Baca Juga: 7,46 Juta Orang Indonesia Menganggur Per Agustus 2025
'Terpaksa' Menampung Tenaga Kerja
Selain anomali dan ketimpangan penyerapan tenaga kerja, Awalil mengungkap data yang dimiliki BPS justru menunjukkan adanya indikasi keterpaksaan tenaga kerja untuk masuk pasar tenaga kerja yang tidak sesuai, sehingga menciptakan kondisi yang tidak kondusif.
Salah satunya, berupa persentase dari angkatan kerja terhadap penduduk usia kerja disebut Tingkat Partisipasi Angkatan Kerja (TPAK).
Awalil menjelaskan, TPAK bisa dianalisis sebagai salah satu potensi pertumbuhan ekonomi, namun kondisi yang terjadi justru menggambarkan keterpaksaan ekonomi untuk mencari pekerjaan.
Dirinya melanjutkan, secara sektoral, pekerja terbanyak bekerja di sektor pertanian yang mencapai 41,25 juta orang pada Agustus 2025. Merupakan jumlah terbanyak selama dua dekade terakhir untuk kondisi Agustus.
"Bisa dikatakan, sektor ini terpaksa menampung banyak tenaga kerja melampaui kapasitasnya untuk memberi imbalan kerja yang wajar," kata Awalil.
Belum lagi, jika dilihat dari status pekerjaan, pekerja keluarga atau pekerja tak dibayar secara wajar menurutnya masih sangat banyak dan cenderung bertambah.
Jumlah pekerja tidak dibayar secara wajar bahkan mencapai 18,99 juta orang pada Agustus 2025, dan merupakan yang terbanyak kedua selama ini. Padahal, jumlah pekerja tersebut sempat cenderung menurun selama era 2013-2019 yang hanya sebanyak 14,76 juta orang pada 2019.
"Kondisi pekerja keluarga dalam kehidupan sehari-hari serupa pengangguran. Namun dalam definisi bekerja dari BPS, mereka tercatat sebagai telah bekerja, karena membantu orang lain memperoleh penghasilan atau keuntungan.
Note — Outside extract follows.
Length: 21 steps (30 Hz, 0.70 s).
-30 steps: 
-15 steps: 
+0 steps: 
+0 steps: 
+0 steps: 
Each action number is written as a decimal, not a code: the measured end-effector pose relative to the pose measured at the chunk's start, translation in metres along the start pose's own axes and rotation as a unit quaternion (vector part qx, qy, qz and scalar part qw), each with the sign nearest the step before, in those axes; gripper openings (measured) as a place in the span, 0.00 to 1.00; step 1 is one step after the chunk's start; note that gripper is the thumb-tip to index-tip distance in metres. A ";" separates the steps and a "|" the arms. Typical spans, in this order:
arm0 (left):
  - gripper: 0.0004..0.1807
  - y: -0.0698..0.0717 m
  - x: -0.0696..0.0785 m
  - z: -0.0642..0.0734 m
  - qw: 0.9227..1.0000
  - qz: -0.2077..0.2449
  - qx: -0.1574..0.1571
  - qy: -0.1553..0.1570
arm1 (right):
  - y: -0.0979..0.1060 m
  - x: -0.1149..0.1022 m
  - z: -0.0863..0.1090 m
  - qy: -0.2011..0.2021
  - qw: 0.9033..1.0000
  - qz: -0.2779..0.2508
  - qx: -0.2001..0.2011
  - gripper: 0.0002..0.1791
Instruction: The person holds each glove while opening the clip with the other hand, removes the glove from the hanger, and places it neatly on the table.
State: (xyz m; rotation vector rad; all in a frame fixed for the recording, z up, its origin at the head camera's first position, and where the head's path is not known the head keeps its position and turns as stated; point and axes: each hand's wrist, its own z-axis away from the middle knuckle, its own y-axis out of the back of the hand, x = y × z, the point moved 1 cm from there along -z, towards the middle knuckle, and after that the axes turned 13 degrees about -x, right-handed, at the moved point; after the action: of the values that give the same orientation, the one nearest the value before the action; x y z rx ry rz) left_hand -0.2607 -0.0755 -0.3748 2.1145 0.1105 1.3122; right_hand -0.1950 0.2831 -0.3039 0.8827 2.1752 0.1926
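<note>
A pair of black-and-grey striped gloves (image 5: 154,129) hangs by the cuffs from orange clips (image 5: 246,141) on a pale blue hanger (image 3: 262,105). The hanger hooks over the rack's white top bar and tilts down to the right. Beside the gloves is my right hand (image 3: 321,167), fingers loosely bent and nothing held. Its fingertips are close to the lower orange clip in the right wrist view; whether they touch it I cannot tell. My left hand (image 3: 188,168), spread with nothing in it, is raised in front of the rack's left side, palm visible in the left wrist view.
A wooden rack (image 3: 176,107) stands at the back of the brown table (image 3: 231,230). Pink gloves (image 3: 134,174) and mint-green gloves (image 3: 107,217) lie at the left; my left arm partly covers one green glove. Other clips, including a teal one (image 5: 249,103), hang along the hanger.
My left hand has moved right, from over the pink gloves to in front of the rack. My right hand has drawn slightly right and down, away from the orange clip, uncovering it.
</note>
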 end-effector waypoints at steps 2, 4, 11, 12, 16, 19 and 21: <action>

Bahkan jika hanya beberapa jam dalam seminggu," jelas Awalil.
Baca Juga: Marak Pengangguran Terdidik, Kadin Dorong Transformasi Pendidikan
Pengangguran Lulusan Perguruan Tinggi Meningkat
Lebih lanjut, Awalil menyorot tingkat pengangguran yang justru meningkat signifikan pada masyarakat yang berpendidikan tinggi seperti Diploma IV, S1, S2, S3, yakni mencapai 5,39% pada Agustus 2025, atau bertambah 0,14% poin dari Agustus 2024 yang sebesar 5,25%.
Di saat bersamaan, dirinya juga menggarisbawahi data BPS tentang rata-rata upah buruh dari Agustus 2024 ke Agustus 2025 yang tumbuh 1,94% dari Rp3,27 juta menjadi Rp3,33 juta per bulan.
Namun pada periode yang sama, BPS mencatat inflasi Agustus 2025 (yoy) sebesar 2,31%, dengan inflasi kelompok makanan, minuman dan tembakau mencapai 3,99%.
"Dapat diartikan sebagian pekerjaan yang tersedia kurang layak dan memang lebih untuk yang berpendidikan rendah. Diperburuk fenomena banyak orang melanjutkan sekolah tinggi dengan harapan setelah lulus bisa mendapatkan pekerjaan yang sesuai, tetapi lapangan pekerjaan yang terbuka masih belum sesuai dengan harapan," urai Awalil.
Berkaca dari kondisi yang ada, Awalil menilai tingkat pengangguran di Indonesia mencerminkan kondisi ketenagakerjaan yang sebenarnya memburuk. Sebab, banyak dari mereka yang bekerja sebenarnya belum mempunyai pekerjaan yang layak.
"Sebagian besar dari mereka harus bekerja apa saja untuk dapat bertahan hidup," tutupnya.